**What you will do**
Go through the lines below and tally each one holding "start". Write only the total.

*** Opening Information supplied ***

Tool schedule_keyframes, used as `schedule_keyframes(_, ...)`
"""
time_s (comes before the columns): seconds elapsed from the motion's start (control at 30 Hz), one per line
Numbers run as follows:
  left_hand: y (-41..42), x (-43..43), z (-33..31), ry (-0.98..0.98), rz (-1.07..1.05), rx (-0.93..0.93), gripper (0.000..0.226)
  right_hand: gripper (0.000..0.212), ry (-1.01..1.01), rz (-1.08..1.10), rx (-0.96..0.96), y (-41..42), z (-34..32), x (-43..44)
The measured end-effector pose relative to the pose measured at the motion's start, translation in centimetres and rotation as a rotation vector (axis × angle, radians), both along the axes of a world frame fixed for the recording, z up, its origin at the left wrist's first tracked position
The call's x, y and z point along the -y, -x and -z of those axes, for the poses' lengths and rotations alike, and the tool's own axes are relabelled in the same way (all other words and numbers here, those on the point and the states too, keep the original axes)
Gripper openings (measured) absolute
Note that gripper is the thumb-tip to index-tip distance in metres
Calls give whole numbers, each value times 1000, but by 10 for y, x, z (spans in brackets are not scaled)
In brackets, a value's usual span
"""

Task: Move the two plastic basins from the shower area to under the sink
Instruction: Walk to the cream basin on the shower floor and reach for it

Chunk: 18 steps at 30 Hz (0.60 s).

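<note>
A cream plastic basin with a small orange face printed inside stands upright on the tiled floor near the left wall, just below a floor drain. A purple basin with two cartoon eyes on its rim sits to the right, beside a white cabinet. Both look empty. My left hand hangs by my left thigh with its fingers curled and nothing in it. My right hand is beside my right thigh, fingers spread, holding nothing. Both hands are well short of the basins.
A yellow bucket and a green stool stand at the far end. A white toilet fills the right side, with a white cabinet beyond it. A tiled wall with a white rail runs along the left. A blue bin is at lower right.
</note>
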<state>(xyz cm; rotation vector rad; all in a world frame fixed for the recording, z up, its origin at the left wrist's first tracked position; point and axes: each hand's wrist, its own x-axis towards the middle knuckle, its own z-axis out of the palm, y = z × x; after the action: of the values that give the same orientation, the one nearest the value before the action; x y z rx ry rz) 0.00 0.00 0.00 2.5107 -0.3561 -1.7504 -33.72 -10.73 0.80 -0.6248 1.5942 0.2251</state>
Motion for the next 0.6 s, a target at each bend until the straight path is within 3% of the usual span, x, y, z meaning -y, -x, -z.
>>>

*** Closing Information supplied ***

**Output for this exercise**
2